● **PROVIDED MATERIAL**
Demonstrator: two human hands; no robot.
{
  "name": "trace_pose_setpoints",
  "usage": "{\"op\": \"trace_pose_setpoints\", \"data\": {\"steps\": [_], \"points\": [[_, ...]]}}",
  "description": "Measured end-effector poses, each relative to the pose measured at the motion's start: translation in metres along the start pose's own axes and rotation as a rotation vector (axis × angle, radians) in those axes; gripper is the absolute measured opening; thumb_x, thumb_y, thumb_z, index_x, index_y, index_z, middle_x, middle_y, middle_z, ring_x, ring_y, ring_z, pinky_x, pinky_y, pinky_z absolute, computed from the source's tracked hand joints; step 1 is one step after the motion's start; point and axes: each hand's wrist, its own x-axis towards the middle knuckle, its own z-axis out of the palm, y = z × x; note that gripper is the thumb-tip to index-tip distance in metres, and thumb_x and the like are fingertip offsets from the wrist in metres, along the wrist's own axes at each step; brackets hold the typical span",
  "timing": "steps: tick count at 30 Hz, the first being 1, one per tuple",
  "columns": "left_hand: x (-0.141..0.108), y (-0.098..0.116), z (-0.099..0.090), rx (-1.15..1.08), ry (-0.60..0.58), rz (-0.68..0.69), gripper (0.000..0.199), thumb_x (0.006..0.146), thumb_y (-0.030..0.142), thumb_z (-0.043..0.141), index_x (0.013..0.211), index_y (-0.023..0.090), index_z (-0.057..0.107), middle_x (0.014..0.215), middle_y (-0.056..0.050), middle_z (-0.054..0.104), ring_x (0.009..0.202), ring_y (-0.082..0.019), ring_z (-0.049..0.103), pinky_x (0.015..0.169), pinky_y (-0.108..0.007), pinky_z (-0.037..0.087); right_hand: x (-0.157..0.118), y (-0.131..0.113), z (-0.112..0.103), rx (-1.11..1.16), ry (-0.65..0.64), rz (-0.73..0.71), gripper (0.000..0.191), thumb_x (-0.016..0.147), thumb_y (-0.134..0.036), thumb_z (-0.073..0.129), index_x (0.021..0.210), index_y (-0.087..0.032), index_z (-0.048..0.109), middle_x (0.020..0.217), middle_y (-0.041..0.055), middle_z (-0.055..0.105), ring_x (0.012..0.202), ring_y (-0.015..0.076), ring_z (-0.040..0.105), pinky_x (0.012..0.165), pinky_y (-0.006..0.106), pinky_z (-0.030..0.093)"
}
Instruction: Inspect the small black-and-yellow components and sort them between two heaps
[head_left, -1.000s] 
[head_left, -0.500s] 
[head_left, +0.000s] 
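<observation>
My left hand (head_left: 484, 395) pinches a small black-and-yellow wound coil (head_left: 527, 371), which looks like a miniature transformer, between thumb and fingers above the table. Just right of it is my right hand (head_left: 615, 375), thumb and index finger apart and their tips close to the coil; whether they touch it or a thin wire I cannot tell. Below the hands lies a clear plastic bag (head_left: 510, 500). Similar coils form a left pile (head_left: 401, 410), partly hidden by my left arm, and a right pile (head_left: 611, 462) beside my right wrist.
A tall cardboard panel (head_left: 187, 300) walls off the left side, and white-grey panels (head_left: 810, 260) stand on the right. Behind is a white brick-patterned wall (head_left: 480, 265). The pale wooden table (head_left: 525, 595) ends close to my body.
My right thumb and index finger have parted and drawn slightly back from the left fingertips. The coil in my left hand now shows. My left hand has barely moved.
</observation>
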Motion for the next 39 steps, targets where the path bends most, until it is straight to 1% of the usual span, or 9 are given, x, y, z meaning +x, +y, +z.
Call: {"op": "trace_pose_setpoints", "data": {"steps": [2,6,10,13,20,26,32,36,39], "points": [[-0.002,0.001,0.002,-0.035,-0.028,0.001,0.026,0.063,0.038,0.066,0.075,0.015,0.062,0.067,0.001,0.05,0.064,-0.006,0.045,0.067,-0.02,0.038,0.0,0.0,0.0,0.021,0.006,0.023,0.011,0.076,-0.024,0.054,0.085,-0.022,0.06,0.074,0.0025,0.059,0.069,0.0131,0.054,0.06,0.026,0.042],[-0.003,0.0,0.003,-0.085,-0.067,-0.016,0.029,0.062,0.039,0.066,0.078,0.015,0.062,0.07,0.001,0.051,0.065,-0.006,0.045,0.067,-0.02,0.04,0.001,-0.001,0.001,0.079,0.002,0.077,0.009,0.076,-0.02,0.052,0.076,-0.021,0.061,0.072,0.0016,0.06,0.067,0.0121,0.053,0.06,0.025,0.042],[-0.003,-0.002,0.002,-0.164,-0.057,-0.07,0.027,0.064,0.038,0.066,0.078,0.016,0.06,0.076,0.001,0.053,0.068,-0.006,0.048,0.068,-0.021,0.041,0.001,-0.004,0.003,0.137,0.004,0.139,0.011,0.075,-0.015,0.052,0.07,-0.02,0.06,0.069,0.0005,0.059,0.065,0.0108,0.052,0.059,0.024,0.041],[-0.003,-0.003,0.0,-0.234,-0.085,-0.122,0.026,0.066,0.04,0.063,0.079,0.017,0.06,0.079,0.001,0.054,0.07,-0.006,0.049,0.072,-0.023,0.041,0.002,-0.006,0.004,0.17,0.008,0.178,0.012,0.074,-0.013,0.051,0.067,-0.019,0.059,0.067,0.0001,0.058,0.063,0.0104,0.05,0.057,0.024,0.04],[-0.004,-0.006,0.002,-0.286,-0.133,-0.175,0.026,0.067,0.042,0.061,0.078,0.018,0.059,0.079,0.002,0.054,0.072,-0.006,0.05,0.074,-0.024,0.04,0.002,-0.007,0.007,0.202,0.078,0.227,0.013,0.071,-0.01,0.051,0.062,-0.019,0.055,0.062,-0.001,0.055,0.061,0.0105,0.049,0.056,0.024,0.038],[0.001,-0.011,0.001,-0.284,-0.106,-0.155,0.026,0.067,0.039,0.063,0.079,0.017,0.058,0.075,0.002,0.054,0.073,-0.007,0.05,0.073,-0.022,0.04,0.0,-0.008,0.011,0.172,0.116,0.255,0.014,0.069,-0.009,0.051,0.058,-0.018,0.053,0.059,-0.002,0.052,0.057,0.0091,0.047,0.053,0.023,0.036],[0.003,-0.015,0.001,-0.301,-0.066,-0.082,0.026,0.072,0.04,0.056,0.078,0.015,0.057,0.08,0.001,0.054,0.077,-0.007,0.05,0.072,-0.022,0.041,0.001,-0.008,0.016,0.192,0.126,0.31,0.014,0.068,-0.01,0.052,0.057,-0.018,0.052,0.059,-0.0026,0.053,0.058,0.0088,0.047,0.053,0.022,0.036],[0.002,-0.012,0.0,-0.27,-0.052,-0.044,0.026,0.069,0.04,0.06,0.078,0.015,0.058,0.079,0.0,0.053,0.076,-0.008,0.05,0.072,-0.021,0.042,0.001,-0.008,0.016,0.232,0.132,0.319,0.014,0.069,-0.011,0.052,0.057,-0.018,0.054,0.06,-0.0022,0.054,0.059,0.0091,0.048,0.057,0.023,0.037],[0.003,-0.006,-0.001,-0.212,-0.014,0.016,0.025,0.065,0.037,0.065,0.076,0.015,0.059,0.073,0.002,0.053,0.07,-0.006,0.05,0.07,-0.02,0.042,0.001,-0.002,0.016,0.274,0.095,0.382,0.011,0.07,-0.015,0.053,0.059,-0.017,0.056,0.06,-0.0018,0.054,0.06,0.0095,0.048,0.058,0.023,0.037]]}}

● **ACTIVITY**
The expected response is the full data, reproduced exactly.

● **EXERCISE ANSWER**
Demonstrator: two human hands; no robot.
{
  "name": "trace_pose_setpoints",
  "usage": "{\"op\": \"trace_pose_setpoints\", \"data\": {\"steps\": [_], \"points\": [[_, ...]]}}",
  "description": "Measured end-effector poses, each relative to the pose measured at the motion's start: translation in metres along the start pose's own axes and rotation as a rotation vector (axis × angle, radians) in those axes; gripper is the absolute measured opening; thumb_x, thumb_y, thumb_z, index_x, index_y, index_z, middle_x, middle_y, middle_z, ring_x, ring_y, ring_z, pinky_x, pinky_y, pinky_z absolute, computed from the source's tracked hand joints; step 1 is one step after the motion's start; point and axes: each hand's wrist, its own x-axis towards the middle knuckle, its own z-axis out of the palm, y = z × x; note that gripper is the thumb-tip to index-tip distance in metres, and thumb_x and the like are fingertip offsets from the wrist in metres, along the wrist's own axes at each step; brackets hold the typical span",
  "timing": "steps: tick count at 30 Hz, the first being 1, one per tuple",
  "columns": "left_hand: x (-0.141..0.108), y (-0.098..0.116), z (-0.099..0.090), rx (-1.15..1.08), ry (-0.60..0.58), rz (-0.68..0.69), gripper (0.000..0.199), thumb_x (0.006..0.146), thumb_y (-0.030..0.142), thumb_z (-0.043..0.141), index_x (0.013..0.211), index_y (-0.023..0.090), index_z (-0.057..0.107), middle_x (0.014..0.215), middle_y (-0.056..0.050), middle_z (-0.054..0.104), ring_x (0.009..0.202), ring_y (-0.082..0.019), ring_z (-0.049..0.103), pinky_x (0.015..0.169), pinky_y (-0.108..0.007), pinky_z (-0.037..0.087); right_hand: x (-0.157..0.118), y (-0.131..0.113), z (-0.112..0.103), rx (-1.11..1.16), ry (-0.65..0.64), rz (-0.73..0.71), gripper (0.000..0.191), thumb_x (-0.016..0.147), thumb_y (-0.134..0.036), thumb_z (-0.073..0.129), index_x (0.021..0.210), index_y (-0.087..0.032), index_z (-0.048..0.109), middle_x (0.020..0.217), middle_y (-0.041..0.055), middle_z (-0.055..0.105), ring_x (0.012..0.202), ring_y (-0.015..0.076), ring_z (-0.040..0.105), pinky_x (0.012..0.165), pinky_y (-0.006..0.106), pinky_z (-0.030..0.093)"
}
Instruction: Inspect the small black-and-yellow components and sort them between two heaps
[head_left, -1.000s] 
[head_left, -0.500s] 
[head_left, +0.000s] 
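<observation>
My left hand (head_left: 484, 395) pinches a small black-and-yellow wound coil (head_left: 527, 371), which looks like a miniature transformer, between thumb and fingers above the table. Just right of it is my right hand (head_left: 615, 375), thumb and index finger apart and their tips close to the coil; whether they touch it or a thin wire I cannot tell. Below the hands lies a clear plastic bag (head_left: 510, 500). Similar coils form a left pile (head_left: 401, 410), partly hidden by my left arm, and a right pile (head_left: 611, 462) beside my right wrist.
A tall cardboard panel (head_left: 187, 300) walls off the left side, and white-grey panels (head_left: 810, 260) stand on the right. Behind is a white brick-patterned wall (head_left: 480, 265). The pale wooden table (head_left: 525, 595) ends close to my body.
My right thumb and index finger have parted and drawn slightly back from the left fingertips. The coil in my left hand now shows. My left hand has barely moved.
</observation>
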Motion for the next 39 steps, targets where the path bends most, until it is straight to 1% of the usual span, or 9 are given, x, y, z meaning +x, +y, +z.
Call: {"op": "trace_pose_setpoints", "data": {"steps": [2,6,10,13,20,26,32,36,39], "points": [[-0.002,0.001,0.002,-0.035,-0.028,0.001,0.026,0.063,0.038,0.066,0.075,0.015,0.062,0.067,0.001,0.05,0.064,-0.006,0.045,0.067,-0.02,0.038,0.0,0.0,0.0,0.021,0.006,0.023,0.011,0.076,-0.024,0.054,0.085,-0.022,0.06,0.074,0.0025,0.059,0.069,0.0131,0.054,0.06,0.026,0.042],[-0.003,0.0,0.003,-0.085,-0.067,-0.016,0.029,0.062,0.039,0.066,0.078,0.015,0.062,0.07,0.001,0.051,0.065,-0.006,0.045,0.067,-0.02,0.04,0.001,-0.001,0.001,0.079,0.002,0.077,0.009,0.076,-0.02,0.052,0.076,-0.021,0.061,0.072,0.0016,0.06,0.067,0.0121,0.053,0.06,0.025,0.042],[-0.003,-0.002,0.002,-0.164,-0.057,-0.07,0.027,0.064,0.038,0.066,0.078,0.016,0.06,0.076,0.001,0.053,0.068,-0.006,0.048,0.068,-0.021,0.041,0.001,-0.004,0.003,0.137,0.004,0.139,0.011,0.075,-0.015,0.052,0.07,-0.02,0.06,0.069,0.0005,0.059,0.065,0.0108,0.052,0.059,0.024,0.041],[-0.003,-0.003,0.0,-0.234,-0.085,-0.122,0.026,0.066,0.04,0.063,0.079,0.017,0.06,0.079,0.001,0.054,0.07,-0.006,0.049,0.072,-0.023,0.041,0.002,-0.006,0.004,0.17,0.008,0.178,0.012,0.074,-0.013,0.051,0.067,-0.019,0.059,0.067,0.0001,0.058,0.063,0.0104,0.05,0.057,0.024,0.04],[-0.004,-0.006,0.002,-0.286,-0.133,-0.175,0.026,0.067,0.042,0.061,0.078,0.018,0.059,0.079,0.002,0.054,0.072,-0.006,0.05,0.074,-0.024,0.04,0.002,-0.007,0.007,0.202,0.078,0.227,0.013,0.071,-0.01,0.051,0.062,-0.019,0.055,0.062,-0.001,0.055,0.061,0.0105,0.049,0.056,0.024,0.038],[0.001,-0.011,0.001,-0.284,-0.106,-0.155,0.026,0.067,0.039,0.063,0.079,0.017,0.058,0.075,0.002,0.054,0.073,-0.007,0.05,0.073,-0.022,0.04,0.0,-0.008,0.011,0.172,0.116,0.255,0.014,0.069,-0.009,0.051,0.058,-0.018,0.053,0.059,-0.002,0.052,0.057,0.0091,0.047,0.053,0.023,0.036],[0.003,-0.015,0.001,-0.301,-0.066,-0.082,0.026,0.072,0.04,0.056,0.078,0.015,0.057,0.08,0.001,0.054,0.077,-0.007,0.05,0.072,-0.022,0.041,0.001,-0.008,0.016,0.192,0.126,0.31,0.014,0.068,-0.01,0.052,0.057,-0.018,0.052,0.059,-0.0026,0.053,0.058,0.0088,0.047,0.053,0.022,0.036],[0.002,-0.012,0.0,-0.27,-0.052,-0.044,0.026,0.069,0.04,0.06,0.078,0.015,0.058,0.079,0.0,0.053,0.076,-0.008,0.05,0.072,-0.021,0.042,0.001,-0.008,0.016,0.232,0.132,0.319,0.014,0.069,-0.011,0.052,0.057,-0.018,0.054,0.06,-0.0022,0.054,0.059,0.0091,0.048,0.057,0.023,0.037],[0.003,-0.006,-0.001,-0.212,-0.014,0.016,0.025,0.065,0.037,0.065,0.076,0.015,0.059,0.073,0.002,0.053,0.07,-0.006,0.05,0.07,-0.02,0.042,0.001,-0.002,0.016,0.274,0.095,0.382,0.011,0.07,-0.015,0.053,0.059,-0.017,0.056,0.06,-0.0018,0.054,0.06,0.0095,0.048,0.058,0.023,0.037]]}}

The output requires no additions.